Using the data beneath this instruction, retype only the lines from the one that contains "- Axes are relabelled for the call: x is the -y" down to the one that contains "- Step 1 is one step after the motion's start", both included, exactly as they appear.
==================================================
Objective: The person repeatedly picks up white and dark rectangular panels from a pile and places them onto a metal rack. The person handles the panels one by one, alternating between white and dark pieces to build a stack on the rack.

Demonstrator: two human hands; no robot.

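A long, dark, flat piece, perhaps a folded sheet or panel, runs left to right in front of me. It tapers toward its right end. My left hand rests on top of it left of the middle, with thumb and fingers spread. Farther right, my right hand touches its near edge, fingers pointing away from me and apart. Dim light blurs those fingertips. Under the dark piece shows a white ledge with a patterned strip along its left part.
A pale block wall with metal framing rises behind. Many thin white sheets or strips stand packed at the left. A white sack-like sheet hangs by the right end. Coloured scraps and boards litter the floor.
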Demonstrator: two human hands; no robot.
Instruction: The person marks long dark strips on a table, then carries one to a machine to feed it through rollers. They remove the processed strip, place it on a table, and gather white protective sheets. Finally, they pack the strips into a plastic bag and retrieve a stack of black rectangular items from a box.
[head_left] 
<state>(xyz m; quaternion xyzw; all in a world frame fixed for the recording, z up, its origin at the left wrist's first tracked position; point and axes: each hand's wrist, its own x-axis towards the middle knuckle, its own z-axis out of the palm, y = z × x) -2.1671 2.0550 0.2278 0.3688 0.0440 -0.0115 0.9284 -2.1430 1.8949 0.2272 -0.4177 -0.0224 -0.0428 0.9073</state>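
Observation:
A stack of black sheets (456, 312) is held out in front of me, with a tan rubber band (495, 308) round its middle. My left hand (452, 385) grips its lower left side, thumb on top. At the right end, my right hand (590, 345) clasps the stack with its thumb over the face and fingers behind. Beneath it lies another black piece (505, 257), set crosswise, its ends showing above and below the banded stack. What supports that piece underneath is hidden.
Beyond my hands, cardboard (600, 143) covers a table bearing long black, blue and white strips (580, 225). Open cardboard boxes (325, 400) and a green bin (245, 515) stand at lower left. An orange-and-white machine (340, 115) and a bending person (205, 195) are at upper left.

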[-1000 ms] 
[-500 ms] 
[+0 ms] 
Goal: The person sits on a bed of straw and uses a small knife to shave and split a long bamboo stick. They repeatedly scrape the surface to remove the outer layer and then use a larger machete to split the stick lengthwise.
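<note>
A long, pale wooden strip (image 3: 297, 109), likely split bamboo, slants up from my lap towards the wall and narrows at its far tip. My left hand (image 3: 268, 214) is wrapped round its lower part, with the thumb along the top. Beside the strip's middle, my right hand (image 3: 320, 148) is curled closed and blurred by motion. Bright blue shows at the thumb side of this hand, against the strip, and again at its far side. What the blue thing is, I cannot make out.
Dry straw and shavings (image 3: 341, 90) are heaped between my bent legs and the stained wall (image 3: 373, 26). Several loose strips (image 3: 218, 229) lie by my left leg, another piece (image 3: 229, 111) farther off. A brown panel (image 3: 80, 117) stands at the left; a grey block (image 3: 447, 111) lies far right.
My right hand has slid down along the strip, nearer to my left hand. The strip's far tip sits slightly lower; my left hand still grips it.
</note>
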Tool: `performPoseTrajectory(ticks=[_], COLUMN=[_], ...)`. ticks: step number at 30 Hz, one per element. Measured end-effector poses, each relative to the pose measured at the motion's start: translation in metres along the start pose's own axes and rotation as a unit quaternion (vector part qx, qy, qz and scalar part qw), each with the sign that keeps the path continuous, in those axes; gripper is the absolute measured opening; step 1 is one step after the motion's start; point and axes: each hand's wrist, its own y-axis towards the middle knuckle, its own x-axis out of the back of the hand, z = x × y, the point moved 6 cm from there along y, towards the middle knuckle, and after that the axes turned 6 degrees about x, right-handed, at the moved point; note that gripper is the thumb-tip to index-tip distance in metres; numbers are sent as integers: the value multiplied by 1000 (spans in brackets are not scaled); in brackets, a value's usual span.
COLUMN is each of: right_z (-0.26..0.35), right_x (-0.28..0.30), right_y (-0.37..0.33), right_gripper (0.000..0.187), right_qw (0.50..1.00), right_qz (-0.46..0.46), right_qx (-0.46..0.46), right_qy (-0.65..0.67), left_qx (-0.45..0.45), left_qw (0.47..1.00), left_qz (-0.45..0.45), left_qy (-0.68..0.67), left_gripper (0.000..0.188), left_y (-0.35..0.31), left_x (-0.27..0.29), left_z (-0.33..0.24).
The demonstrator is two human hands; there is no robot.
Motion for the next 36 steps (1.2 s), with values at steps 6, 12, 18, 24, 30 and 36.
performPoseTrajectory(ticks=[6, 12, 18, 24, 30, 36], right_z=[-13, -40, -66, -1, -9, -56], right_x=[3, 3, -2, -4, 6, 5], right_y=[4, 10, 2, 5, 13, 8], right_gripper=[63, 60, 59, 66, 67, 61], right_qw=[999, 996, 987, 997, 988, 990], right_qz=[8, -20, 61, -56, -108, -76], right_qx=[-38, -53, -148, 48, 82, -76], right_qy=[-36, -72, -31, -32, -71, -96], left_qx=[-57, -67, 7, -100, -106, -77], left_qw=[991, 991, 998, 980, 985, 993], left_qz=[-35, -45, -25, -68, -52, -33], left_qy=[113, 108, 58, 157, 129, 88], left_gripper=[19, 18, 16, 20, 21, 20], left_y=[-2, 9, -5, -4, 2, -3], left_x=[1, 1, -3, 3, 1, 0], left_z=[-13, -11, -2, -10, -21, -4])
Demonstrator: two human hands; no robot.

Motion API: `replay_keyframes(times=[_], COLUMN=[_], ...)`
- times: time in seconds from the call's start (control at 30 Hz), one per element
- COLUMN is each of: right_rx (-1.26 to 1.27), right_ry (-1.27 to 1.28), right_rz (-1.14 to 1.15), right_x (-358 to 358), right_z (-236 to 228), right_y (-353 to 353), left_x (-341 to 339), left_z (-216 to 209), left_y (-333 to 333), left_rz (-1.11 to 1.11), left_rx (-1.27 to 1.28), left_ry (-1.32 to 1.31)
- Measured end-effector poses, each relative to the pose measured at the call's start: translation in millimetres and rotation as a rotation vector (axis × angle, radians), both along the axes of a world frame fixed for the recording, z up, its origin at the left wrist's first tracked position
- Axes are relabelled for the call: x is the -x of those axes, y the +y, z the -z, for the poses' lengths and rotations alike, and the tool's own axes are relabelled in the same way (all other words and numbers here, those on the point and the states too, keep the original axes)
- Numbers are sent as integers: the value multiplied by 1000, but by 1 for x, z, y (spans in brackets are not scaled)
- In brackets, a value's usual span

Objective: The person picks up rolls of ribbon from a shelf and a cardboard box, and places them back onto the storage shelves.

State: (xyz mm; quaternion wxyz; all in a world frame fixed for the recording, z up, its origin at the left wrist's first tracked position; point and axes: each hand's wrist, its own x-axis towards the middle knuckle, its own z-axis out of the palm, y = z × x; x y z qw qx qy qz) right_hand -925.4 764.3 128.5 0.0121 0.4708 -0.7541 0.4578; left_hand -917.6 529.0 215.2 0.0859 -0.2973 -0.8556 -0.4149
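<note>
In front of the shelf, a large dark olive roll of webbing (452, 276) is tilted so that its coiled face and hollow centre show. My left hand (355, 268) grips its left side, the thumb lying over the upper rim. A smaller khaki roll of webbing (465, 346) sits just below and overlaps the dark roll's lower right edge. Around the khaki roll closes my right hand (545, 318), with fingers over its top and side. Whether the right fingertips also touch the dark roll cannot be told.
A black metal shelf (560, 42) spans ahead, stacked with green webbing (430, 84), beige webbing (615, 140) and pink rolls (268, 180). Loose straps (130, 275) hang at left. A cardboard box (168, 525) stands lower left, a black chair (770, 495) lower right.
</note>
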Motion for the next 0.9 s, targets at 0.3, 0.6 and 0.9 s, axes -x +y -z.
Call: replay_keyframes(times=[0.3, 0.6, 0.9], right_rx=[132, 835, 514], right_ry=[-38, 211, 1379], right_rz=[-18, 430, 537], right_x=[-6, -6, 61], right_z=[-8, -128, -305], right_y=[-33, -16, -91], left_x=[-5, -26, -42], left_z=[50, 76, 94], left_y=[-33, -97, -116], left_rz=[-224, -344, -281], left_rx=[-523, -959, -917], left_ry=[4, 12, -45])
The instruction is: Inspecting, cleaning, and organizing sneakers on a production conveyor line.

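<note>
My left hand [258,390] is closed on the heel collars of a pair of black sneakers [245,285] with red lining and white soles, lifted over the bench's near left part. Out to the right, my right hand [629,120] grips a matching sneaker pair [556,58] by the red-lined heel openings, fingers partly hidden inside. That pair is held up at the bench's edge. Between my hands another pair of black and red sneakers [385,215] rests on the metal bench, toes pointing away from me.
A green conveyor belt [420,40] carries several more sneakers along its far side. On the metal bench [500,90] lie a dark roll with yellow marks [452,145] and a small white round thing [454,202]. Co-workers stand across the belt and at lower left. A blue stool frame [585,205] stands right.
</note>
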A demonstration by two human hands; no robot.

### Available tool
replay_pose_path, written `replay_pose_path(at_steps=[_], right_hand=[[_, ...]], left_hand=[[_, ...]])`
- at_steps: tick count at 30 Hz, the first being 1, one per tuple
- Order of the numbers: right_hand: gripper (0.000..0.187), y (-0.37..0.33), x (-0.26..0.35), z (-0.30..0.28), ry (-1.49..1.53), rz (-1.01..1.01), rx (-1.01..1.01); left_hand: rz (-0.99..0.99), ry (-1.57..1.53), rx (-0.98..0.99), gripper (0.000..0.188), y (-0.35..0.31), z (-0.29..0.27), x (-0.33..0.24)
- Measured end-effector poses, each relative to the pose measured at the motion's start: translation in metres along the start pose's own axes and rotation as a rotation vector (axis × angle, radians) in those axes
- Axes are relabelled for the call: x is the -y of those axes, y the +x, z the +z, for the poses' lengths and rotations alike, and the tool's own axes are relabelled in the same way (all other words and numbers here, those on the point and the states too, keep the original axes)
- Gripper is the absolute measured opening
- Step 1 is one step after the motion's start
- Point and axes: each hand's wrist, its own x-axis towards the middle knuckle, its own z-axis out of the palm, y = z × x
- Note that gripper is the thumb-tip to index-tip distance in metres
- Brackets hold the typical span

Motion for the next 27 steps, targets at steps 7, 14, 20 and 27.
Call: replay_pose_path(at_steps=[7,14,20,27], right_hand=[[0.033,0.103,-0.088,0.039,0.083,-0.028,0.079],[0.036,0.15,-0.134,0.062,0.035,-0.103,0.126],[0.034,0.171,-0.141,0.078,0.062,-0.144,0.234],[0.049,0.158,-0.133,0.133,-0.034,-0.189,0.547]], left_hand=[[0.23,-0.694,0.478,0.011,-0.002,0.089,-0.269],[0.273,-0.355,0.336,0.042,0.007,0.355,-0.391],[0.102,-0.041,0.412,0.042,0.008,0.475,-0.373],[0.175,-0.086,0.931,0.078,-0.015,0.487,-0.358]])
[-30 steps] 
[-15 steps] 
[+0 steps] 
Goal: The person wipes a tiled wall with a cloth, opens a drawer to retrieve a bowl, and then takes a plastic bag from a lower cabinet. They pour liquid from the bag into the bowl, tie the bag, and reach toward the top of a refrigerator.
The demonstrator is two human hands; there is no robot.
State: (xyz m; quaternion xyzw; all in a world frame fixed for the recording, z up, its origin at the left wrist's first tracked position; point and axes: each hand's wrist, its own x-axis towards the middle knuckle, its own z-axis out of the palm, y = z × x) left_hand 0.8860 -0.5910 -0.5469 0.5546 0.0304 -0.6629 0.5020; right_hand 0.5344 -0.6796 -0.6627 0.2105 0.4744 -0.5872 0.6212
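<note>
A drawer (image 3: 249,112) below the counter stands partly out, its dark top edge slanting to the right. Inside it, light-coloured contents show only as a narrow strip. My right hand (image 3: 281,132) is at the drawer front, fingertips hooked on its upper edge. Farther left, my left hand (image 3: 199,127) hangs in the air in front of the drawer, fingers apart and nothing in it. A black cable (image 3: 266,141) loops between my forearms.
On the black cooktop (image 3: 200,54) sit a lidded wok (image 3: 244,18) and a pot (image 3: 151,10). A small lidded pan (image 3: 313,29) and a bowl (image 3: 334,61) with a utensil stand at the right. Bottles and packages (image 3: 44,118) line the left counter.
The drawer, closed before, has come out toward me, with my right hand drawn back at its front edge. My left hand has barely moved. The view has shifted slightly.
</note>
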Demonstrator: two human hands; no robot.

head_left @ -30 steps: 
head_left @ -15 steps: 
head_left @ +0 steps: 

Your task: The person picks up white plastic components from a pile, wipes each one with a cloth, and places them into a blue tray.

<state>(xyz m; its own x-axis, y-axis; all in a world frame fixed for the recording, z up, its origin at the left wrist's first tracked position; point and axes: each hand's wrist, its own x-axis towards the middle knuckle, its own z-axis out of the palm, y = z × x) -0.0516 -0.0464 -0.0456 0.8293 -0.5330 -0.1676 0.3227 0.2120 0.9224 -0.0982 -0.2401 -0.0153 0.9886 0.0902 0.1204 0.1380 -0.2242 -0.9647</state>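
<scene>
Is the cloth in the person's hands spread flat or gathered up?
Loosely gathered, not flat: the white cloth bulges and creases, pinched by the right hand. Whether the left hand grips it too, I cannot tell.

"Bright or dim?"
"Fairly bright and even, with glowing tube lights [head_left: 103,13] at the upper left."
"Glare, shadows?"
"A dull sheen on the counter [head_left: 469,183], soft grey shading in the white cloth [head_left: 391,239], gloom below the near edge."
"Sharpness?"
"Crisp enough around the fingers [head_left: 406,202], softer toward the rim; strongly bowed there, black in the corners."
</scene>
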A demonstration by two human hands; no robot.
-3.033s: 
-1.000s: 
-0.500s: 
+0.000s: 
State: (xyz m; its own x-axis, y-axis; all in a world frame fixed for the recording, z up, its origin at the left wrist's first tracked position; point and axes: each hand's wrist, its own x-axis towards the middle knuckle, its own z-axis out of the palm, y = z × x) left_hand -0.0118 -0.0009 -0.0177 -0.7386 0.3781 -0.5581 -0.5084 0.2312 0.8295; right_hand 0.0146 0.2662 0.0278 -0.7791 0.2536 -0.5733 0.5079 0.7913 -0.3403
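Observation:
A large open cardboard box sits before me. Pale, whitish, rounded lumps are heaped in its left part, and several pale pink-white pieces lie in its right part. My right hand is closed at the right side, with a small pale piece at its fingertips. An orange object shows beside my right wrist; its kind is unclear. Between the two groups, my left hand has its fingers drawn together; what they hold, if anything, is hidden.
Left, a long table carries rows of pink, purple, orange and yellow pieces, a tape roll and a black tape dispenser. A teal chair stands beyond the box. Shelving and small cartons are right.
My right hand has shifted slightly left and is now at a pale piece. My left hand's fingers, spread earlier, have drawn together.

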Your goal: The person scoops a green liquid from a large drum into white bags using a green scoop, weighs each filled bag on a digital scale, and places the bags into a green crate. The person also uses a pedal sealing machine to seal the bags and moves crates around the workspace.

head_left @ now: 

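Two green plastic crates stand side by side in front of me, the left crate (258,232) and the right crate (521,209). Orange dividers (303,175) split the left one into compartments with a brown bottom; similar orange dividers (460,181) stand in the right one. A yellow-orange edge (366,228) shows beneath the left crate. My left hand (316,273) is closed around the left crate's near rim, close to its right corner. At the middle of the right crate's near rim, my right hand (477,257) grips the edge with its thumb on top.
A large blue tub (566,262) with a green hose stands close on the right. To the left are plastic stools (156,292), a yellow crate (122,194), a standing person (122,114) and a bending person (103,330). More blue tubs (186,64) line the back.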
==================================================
**Written solution:**
- Axes are relabelled for the call: x is the -y of those axes, y the +x, z the +z, for the poses' lengths and rotations alike, and the tool's own axes are relabelled in the same way (all other words and numbers here, those on the point and the states too, keep the original axes)
- Gripper is the absolute measured opening
- Step 1 is one step after the motion's start

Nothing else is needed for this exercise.